Rule 902 of the U.S. Securities Act of 1933
(1) “U.S. Person” means:
1. any natural person resident in the United States;
2. any partnership or corporation organized or incorporated under the laws of the United States;
3. any estate of which any executor or administrator is a U.S. Person;
4. any trust of which any trustee is a U.S. Person;
5. any agency or branch of a non-U.S. entity located in the United States;
6. any non-discretionary account or similar account (other than an estate or trust) held by a dealer or other fiduciary for the benefit or account of a U.S. Person;
7. any discretionary account or similar account (other than an estate or trust) held by a dealer or other fiduciary organized, incorporated, or (if an individual) resident in the United States; or
8. any partnership or corporation if:
1. organized or incorporated under the laws of any non-U.S. jurisdiction; and
2. formed by a U.S. Person principally for the purpose of investing in securities not registered under the Act, unless it is organized or incorporated, and owned, by accredited investors (as defined in Rule 501(a) under the Act) who are not natural persons, estates or trusts.
(2) Notwithstanding (1) above, any discretionary account or similar account (other than an estate or trust) held for the benefit or account of a non-U.S. Person by a dealer or other professional fiduciary organized, incorporated, or (if an individual) resident in the United States shall not be deemed a “U.S. Person”.
(3) Notwithstanding (1) above, any estate of which any professional fiduciary acting as executor or administrator is a U.S. Person shall not be deemed a U.S. Person if:
1. an executor or administrator of the estate who is not a U.S. Person has sole or shared investment discretion with respect to the assets of the estate; and
2. the estate is governed by non-U.S. law.
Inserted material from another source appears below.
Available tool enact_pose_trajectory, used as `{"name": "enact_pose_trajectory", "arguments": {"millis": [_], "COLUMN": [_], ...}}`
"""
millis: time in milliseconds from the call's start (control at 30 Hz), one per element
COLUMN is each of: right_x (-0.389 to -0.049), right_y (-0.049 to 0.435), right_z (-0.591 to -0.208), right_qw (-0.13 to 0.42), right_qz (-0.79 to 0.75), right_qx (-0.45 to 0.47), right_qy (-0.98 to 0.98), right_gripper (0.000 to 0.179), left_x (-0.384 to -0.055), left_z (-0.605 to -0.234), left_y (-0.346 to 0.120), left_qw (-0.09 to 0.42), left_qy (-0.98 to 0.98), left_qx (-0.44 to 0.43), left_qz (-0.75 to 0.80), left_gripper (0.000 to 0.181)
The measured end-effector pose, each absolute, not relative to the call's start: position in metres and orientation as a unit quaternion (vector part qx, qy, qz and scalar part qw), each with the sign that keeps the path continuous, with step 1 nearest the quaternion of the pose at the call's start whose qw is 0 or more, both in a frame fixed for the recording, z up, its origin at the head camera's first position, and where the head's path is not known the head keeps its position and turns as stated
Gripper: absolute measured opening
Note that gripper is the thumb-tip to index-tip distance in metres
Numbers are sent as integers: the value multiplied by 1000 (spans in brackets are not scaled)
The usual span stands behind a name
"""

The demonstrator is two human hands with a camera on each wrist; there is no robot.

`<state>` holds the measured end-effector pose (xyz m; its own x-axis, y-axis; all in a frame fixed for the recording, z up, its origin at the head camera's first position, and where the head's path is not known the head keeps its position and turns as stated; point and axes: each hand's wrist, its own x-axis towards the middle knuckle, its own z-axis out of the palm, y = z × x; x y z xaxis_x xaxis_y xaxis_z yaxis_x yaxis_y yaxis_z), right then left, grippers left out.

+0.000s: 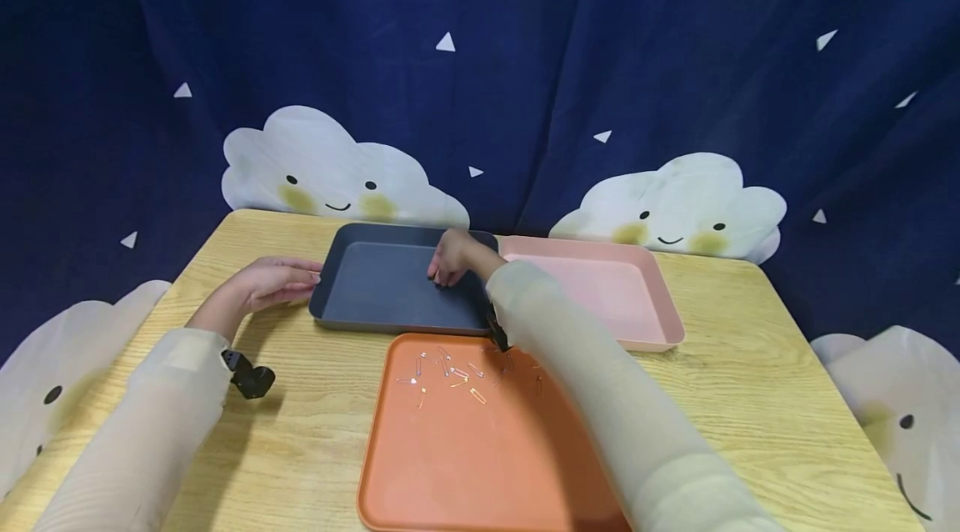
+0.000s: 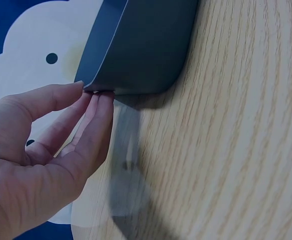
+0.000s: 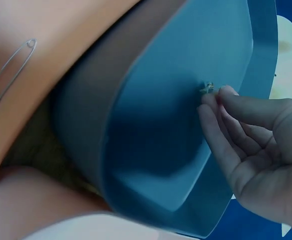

(4) Notwithstanding (1) above, any trust of which any professional fiduciary acting as trustee is a U.S. Person shall not be deemed a U.S. Person if a trustee who is not a U.S. Person has sole or shared investment discretion with respect to the trust assets, and no beneficiary of the trust (and no settlor if the trust is revocable) is a U.S. Person.
(5) Notwithstanding (1) above, an employee benefit plan established and administered in accordance with the law of a country other than the United States and customary practices and documentation of such country shall not be deemed a U.S. Person.
(6) Notwithstanding (1) above, any agency or branch of a U.S. Person located outside the United States shall not be deemed a “U.S. Person” if:
1. the agency or branch operates for valid business reasons; and
2. the agency or branch is engaged in the business of insurance or banking and is subject to substantive insurance or banking regulation, respectively, in the jurisdiction where located.
(7) The International Monetary Fund, the International Bank for Reconstruction and Development, the Inter-American Development Bank, the Asian Development Bank, the African Development Bank, the United Nations, and their agencies, affiliates and pension plans, and any other similar international organizations, their agencies, affiliates and pension plans shall not be deemed “U.S. Persons.